Traditions of the Winter Solstice Folks worldwide observe many seasonal days of celebration during the month of December. Most are religious or holy days, and are linked in some way to the winter solstice in the Northern Hemisphere. Five thousand years of human history--maybe more--have enfolded this season in rich garb--many layers of celebration, folklore and tradition. The Winter Solstice is unique among days of the year — the time of the longest night and the shortest day. The dark triumphs, but only briefly. For the Solstice is also a turning point. From now on (until the Summer Solstice, at any rate), the nights grow shorter and the days grow longer, the dark wanes and the Sun waxes in power. From the dark womb of the night, the light is born.

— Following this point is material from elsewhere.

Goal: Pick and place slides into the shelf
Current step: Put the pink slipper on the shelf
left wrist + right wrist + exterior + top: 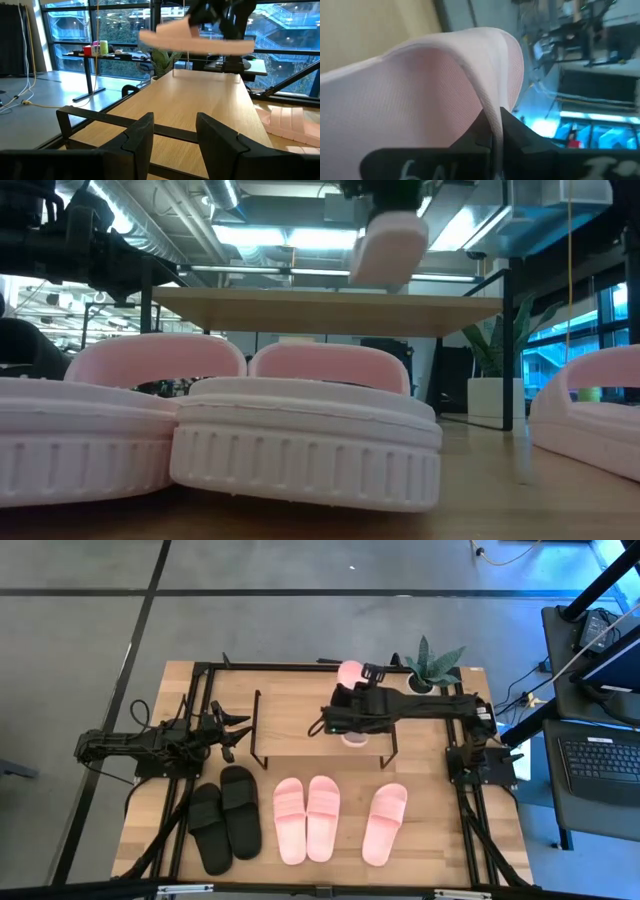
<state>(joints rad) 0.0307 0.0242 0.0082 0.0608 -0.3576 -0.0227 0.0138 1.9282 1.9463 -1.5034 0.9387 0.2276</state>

Many of the customs associated with the Winter Solstice (and therefore with other midwinter festivals such as St Lucy’s Day, Saturnalia, Hanukkah, New Years and Twelfth Night) derive from stories of a mighty battle between the dark and the light, which is won, naturally, by the light. Other traditions record this as the time a savior (the Sun-Child) is born to a virgin mother.

Solstice means ... standing-still-sun Winter solstice, December 21st, is when......because of the earth's tilt, our hemisphere is leaning farthest away from the sun, and therefore the daylight is the shortest and the sun has its lowest arc in the sky. No one's really sure how long ago humans recognized the winter solstice and began heralding it as a turning point -- the day that marks the return of the sun. One delightful little book written in 1948, “4,000 Years of Christmas”, puts its theory right up in the title. The Mesopotamians were first, it claims, with a 12-day festival of renewal, designed to help the god Marduk tame the monsters of chaos for one more year.

Many, many cultures the world over perform solstice ceremonies. At their root: an ancient fear that the failing light would never return unless humans intervened with anxious vigil or antic celebration. It's a charming theory. But who knows how accurate it is?

Cultural anthropology has advanced a lot in the last 50 years!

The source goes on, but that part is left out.